— What to produce —
Would you please copy each line of the data in which the string "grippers" occurs?

— Provided data —
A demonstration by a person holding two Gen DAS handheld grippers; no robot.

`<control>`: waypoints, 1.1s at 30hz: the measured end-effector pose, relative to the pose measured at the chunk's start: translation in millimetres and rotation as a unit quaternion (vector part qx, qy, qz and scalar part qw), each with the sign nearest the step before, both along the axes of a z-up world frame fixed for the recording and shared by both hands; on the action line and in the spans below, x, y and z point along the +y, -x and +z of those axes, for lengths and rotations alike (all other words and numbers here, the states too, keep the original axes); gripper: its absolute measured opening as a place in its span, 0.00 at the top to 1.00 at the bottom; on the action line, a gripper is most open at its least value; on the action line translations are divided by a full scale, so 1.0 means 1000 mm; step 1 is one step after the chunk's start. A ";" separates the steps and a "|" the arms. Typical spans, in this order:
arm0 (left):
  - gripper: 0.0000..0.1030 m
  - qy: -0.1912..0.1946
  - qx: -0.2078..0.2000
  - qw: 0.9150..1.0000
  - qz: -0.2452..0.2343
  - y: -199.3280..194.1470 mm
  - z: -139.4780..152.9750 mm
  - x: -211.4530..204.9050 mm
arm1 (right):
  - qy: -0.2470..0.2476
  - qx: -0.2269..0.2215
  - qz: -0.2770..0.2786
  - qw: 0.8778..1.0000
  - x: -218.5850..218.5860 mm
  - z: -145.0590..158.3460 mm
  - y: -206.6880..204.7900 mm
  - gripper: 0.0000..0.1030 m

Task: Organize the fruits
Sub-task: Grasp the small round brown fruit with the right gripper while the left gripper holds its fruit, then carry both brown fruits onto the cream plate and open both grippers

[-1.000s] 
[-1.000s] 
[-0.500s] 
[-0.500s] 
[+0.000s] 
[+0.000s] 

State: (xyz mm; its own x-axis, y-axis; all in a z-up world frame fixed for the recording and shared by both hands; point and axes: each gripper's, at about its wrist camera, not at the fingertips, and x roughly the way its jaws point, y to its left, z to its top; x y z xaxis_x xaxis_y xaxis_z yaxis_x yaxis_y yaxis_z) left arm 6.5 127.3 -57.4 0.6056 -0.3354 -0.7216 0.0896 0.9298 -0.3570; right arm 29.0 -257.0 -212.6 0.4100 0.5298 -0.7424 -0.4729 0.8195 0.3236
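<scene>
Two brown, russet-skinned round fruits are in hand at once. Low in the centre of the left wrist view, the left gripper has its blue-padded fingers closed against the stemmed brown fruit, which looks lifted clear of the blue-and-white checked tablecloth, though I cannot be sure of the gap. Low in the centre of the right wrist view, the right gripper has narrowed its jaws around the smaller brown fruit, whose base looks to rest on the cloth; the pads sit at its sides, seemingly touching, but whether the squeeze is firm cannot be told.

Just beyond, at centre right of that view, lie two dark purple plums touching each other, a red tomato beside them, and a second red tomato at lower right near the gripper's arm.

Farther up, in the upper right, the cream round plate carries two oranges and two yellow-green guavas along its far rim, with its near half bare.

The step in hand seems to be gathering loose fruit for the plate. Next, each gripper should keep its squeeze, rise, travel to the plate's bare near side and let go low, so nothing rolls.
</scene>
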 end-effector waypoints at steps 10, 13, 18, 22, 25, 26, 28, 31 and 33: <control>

— Exercise solution —
A demonstration by a person holding two Gen DAS handheld grippers; no robot.
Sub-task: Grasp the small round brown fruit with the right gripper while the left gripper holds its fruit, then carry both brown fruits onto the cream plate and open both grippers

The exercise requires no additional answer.